Oed’ und leer das Meer.
(Desolate and empty the sea.)

This quote from Tristan und Isolde (1859) appears near the start of T.S. Eliot’s seminal poem The Waste Land (1922), prefacing his hopeless vision of the sea that will recur throughout. For Eliot, writing in a beachside shelter in Margate, in the wake of the First World War and a personal breakdown, the great expanse of ocean that confronted him was devoid of renewal, of substance, of meaning. Death by drowning haunts the work, and water pervades as stagnant liquid, cloaked in brown fog that wants to imbibe and obscure. Later in the poem, he wrote: ‘On Margate Sands. / I can connect / Nothing with nothing.’

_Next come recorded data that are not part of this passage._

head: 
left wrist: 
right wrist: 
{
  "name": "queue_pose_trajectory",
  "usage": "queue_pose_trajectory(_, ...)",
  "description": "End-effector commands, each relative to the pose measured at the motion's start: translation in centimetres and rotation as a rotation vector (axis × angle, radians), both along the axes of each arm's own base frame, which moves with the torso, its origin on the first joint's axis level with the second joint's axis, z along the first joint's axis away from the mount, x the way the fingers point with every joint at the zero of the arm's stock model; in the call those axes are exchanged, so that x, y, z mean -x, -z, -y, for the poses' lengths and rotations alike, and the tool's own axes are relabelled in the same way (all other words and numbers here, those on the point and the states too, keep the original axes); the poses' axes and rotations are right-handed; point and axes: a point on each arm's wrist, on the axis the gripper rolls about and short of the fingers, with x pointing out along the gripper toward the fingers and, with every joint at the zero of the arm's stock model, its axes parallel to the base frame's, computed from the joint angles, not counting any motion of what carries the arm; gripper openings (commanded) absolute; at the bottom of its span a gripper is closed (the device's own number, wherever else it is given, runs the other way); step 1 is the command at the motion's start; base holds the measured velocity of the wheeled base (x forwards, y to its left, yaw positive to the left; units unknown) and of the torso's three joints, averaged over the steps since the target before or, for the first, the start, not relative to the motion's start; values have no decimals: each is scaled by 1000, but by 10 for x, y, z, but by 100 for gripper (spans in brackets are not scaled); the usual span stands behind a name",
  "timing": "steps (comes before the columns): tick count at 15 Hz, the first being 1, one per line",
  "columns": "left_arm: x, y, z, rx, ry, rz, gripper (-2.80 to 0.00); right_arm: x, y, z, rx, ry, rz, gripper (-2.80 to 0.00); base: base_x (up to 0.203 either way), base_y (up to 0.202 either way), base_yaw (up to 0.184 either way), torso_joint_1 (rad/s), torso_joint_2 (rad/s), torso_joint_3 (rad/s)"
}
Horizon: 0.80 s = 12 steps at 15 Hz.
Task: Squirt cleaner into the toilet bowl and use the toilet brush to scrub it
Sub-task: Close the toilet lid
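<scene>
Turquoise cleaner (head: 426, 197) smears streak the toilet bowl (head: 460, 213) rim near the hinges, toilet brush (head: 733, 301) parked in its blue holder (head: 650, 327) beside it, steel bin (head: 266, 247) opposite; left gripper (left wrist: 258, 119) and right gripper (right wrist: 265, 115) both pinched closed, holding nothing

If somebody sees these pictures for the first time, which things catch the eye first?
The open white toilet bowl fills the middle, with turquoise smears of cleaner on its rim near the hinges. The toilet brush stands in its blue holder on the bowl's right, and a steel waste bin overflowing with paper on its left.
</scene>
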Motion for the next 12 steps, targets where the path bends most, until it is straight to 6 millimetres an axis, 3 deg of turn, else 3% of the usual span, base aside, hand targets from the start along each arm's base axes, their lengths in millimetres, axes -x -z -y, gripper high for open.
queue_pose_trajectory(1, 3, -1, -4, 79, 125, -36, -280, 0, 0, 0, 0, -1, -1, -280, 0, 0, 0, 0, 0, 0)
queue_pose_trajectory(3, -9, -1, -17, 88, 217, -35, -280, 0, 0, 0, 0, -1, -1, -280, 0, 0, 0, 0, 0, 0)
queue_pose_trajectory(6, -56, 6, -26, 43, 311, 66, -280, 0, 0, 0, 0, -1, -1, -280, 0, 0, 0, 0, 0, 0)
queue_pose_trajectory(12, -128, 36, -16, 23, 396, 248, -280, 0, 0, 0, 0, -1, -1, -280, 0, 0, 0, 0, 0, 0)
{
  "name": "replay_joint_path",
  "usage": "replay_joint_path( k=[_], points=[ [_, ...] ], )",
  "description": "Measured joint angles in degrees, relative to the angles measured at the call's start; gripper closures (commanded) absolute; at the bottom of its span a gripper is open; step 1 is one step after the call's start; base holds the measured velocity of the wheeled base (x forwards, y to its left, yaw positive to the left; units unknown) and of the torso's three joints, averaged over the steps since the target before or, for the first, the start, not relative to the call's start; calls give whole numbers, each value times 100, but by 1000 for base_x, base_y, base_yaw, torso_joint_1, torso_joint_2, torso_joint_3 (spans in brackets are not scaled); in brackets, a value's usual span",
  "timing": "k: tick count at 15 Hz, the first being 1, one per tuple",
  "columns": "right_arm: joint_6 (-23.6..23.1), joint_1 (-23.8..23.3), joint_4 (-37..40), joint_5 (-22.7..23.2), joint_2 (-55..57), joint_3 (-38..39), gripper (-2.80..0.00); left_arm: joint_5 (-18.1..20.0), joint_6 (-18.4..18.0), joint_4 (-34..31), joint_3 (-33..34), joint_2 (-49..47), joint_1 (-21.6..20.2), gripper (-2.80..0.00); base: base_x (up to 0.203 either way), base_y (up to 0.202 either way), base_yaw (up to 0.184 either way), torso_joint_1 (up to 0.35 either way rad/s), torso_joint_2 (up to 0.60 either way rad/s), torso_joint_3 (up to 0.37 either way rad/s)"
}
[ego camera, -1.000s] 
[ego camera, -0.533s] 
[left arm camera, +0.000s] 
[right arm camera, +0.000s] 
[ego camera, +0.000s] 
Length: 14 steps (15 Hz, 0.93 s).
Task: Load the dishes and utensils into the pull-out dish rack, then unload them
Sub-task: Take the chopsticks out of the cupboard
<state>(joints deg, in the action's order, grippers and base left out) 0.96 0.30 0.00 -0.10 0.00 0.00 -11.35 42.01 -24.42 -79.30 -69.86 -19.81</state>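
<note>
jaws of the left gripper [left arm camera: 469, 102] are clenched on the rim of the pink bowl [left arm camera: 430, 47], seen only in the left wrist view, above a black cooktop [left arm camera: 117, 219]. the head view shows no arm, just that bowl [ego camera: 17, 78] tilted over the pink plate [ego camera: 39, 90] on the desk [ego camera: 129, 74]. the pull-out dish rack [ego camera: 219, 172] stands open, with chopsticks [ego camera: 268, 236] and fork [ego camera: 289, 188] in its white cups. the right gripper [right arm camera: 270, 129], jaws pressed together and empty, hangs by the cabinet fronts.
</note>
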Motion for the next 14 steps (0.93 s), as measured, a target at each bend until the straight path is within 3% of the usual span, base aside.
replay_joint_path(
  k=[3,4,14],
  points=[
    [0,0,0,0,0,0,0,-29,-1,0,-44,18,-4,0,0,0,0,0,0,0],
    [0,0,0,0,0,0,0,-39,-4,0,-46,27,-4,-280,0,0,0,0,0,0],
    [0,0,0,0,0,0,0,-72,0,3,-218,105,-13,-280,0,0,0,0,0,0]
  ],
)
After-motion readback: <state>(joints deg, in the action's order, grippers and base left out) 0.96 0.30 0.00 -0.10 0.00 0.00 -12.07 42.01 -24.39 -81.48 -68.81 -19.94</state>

Cecil Collins, The Quest, 1938. Courtesy: Tate, London

Nearly 100 years after The Waste Land’s publication, an exhibition along the bay at Turner Contemporary aims to chart both Margate’s influence on the poem and the poem’s influence on visual art and culture. Meanwhile, at the opposite end of the south English coast, an exhibition inspired by Virginia Woolf’s writings is taking place at Tate St Ives. Both writers were almost exact contemporaries of one another, friends throughout their lives, and both suffered from what would be termed mental health conditions now, but were labelled ‘nervous breakdowns’ and ‘hysteria’ (in Woolf’s case) then. Both sought to emancipate themselves and modernist writing from the strict frameworks of tradition, turning away from straightforward narrative towards a fragmentary approach that mirrored the total rupture with history and reality wrought by the First World War. Throughout both writers’ work, the sea reappears as a metaphorical device for, variously, death, stasis, landscape, memory and time. For Woolf also, the dynamic vastness represented by the sea was in stark contrast to the rigid, gendered space of the room.

‘For women have sat indoors all these millions of years, so that by this time the very walls are permeated by their creative force,’ Woolf wrote in A Room of One’s Own (1929). For Woolf’s women, the four walls contained hard-won autonomy and freedom: the freedom to write, or paint, or fuck, like Eliot’s typist in her bedsit with ‘the young man carbuncular’. In both Eliot and Woolf, the reader becomes an unwitting voyeur, peering into the room from outside – a feeling well captured at Turner Contemporary in Edward Hopper’s Night Windows (1928) or Paula Rego’s Abortion Sketches (1998), both of which depict the daily inevitability of being a woman in the 20th century – albeit one with relative independence – waiting for things to be done to you.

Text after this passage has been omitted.